Your assignment:
Print every line of the listing below, starting with the line that holds "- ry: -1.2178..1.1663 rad" and going on through the line that holds "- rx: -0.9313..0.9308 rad", both included, and print nothing else.
******
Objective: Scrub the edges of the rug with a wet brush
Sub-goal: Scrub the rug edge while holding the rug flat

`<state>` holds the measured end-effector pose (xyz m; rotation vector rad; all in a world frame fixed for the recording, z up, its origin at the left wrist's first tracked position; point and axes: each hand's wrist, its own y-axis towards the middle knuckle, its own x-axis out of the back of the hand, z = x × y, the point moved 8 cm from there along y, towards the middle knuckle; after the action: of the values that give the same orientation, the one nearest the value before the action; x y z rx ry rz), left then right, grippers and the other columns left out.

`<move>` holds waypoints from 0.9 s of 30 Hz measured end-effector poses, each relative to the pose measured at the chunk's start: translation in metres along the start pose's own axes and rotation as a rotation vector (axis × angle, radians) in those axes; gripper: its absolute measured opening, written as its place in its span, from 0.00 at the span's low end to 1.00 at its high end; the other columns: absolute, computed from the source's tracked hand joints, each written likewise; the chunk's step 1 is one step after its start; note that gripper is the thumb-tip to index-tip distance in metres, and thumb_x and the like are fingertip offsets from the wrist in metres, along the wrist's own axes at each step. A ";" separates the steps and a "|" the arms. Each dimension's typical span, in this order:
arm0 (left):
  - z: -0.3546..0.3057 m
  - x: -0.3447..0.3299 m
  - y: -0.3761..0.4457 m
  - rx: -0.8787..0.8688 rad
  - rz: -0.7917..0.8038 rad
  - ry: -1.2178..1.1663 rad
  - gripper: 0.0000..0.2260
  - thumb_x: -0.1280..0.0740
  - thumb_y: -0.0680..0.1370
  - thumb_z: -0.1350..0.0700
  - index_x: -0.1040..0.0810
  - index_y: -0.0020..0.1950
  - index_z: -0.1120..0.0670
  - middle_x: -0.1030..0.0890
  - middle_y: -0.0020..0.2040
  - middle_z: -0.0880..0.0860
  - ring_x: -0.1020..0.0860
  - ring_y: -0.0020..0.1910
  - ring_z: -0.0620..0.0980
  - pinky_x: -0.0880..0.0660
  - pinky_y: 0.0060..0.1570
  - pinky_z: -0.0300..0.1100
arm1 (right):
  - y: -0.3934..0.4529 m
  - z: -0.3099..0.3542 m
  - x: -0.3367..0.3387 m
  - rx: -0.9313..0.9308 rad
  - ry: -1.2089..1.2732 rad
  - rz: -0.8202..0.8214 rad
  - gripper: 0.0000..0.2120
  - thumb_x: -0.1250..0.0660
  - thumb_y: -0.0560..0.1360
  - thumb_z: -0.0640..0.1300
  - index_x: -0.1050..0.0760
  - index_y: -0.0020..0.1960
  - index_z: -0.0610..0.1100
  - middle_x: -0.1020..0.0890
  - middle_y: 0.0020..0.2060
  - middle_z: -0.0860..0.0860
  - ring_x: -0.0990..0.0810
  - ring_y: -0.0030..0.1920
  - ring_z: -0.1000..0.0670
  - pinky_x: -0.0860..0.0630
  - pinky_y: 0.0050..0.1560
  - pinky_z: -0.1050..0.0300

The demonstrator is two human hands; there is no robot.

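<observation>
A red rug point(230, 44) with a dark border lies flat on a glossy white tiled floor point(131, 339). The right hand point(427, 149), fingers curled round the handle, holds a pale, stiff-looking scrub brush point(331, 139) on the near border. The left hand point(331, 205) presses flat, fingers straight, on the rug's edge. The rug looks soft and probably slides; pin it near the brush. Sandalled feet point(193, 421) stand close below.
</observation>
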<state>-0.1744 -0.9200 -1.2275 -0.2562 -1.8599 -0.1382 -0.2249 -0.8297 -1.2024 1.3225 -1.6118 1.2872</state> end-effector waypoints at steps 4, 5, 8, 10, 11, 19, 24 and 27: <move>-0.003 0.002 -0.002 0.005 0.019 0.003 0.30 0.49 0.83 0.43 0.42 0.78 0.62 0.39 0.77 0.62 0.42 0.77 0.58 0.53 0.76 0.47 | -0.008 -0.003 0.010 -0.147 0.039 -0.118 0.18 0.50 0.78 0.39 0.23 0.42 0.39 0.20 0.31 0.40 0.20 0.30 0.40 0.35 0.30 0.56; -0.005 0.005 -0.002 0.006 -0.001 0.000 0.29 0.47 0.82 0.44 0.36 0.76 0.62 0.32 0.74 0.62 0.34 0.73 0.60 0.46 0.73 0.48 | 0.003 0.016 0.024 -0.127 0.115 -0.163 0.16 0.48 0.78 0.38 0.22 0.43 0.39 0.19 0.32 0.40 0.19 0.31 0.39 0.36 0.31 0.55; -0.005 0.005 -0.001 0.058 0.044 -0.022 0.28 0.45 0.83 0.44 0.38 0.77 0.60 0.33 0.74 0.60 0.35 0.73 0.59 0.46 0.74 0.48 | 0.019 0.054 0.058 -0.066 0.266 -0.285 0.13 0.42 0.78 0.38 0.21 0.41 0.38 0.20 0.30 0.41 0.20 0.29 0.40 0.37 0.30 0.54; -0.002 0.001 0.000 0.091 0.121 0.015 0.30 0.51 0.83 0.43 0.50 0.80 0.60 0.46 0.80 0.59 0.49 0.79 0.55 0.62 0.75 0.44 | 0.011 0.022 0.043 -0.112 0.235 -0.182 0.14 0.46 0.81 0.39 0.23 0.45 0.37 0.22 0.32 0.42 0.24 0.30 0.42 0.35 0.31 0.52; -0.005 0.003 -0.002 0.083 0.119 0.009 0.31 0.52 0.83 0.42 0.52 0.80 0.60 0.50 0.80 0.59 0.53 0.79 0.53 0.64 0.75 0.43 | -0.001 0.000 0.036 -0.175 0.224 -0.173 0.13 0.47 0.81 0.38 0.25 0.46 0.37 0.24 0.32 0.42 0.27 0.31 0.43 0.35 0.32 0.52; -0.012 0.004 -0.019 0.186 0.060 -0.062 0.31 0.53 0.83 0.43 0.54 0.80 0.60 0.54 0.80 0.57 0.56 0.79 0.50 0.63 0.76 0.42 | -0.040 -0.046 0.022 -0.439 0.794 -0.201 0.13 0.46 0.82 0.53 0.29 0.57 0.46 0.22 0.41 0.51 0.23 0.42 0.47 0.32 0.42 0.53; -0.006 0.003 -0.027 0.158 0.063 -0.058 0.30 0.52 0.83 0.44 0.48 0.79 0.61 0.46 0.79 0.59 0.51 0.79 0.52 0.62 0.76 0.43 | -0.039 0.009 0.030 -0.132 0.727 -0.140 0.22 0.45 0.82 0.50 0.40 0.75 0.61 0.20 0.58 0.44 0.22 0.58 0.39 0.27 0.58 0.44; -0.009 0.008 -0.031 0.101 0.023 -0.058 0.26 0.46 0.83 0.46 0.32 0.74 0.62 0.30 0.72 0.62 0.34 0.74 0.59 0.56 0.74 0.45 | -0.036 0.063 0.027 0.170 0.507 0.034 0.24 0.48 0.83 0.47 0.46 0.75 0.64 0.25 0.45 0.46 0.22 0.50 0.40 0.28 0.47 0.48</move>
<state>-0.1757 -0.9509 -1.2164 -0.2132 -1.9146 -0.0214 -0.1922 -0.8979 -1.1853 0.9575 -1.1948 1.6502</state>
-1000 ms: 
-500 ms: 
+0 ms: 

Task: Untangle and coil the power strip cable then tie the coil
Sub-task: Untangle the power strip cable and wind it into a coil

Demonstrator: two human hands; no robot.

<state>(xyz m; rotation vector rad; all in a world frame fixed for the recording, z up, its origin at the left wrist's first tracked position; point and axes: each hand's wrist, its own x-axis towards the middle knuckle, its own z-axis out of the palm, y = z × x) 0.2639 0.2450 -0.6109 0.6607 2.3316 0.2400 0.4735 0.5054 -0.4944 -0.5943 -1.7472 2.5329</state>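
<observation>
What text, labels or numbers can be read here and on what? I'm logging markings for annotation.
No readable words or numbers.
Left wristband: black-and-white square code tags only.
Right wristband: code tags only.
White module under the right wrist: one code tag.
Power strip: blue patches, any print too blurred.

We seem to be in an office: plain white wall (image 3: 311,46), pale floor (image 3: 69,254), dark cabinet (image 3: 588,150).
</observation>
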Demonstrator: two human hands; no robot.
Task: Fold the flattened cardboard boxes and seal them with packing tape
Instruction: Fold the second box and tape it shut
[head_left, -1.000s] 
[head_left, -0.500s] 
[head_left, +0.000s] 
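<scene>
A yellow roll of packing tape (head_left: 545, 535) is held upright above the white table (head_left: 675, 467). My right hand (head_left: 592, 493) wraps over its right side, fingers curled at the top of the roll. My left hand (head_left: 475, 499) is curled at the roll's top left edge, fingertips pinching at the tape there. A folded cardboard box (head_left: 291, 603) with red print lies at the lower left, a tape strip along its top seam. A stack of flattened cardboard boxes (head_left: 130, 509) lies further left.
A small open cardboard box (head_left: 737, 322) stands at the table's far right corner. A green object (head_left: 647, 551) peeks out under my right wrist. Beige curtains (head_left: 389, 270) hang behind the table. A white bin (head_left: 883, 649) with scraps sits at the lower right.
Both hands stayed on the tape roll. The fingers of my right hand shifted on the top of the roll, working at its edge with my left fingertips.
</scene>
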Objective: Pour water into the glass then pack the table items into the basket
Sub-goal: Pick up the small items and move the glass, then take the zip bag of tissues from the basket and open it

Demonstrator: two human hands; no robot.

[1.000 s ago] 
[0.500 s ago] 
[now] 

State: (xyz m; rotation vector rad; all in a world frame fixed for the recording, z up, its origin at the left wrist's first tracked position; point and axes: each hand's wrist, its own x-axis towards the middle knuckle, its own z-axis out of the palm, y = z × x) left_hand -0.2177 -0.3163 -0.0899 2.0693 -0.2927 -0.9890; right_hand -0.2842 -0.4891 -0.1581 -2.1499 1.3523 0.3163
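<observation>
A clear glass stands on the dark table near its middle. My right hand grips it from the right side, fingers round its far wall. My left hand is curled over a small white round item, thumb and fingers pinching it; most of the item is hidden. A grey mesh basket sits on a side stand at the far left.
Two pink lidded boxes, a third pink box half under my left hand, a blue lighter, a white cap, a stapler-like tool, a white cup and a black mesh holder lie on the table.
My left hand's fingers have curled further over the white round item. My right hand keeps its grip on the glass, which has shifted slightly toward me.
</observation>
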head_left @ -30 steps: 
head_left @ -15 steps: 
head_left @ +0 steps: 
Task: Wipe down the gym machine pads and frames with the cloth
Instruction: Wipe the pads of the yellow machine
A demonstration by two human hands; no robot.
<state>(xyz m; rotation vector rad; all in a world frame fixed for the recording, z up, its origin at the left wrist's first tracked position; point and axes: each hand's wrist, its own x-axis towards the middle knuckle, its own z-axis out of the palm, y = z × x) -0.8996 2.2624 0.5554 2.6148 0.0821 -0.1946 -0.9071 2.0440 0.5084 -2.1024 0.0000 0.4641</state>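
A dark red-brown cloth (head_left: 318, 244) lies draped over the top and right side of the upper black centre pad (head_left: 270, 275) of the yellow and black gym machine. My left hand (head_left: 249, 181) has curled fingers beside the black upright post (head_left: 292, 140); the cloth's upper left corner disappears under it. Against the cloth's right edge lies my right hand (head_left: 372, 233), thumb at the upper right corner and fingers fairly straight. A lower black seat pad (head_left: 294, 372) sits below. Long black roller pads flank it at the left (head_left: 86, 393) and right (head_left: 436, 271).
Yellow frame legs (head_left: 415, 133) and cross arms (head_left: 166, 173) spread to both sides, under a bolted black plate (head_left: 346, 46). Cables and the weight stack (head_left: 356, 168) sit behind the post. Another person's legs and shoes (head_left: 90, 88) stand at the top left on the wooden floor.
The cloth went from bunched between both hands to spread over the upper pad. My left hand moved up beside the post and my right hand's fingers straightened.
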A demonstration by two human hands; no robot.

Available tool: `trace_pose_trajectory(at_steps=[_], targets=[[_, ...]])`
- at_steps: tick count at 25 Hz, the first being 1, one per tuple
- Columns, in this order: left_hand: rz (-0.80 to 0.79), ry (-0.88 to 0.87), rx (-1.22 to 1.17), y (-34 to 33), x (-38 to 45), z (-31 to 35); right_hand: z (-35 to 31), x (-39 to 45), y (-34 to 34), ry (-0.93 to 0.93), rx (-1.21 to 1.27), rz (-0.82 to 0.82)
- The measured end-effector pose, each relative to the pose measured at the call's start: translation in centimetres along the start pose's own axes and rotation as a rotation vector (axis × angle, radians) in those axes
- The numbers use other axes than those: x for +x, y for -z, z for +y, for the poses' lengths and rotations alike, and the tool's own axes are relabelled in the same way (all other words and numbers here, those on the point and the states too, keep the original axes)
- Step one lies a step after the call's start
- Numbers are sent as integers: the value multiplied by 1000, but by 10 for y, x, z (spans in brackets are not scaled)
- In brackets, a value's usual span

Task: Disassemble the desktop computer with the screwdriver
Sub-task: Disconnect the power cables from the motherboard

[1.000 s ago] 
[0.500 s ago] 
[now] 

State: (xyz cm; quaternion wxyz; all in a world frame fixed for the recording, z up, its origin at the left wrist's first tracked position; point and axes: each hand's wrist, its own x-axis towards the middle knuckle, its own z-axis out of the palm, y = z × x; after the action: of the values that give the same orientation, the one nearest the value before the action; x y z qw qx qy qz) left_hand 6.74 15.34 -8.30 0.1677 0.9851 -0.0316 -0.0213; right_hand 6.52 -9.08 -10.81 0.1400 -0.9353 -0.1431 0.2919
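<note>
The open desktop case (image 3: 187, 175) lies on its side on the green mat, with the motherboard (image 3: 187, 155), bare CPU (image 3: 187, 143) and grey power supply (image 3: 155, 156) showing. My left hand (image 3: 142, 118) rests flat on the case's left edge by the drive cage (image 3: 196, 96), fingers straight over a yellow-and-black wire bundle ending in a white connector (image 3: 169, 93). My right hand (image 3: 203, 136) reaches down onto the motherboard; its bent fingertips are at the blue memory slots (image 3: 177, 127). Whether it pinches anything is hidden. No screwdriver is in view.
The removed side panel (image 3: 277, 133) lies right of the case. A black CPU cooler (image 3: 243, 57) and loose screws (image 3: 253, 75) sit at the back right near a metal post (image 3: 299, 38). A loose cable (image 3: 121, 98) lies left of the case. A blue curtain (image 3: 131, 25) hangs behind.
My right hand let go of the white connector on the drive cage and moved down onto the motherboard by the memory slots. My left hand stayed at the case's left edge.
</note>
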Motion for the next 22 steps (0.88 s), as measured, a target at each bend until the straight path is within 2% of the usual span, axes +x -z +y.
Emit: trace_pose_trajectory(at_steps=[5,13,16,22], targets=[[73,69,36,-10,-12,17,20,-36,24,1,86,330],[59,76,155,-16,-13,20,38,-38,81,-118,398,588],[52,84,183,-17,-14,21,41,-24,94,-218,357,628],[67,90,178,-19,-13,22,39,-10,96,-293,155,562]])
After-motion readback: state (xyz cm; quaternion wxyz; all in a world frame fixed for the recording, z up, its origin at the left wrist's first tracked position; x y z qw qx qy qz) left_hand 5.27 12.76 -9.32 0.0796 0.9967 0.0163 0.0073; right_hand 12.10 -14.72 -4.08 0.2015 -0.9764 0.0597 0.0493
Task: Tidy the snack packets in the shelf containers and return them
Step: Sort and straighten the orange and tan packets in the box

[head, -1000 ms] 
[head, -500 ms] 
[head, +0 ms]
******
Result of this exercise:
  - ry: -1.2178..1.1663 rad
  - gripper: 0.0000..0.2260
  - thumb_x: -0.1280..0.0740
  - thumb_y: -0.0680..0.1370
  - thumb_z: -0.1350..0.0700
  - index_x: -0.1040..0.0810
  - index_y: -0.0020..0.1950
  - index_z: -0.1120..0.0670
  - middle_x: -0.1030..0.0890
  - middle_y: -0.0020..0.2040
  - middle_z: -0.0880..0.0860
  - ring_x: -0.1020..0.0860
  - ring_y: -0.0020..0.1910
  - ring_z: -0.0620..0.0980
  - pinky_x: -0.0880..0.0660
  - pinky_y: 0.0060..0.1570
  - pinky_z: -0.0300..0.1100
arm1 (right):
  - y: -0.3934..0.4529 m
  - z: -0.3099..0.3542 m
  - x: -0.3367..0.3387 m
  - rx: -0.9313..0.9308 rad

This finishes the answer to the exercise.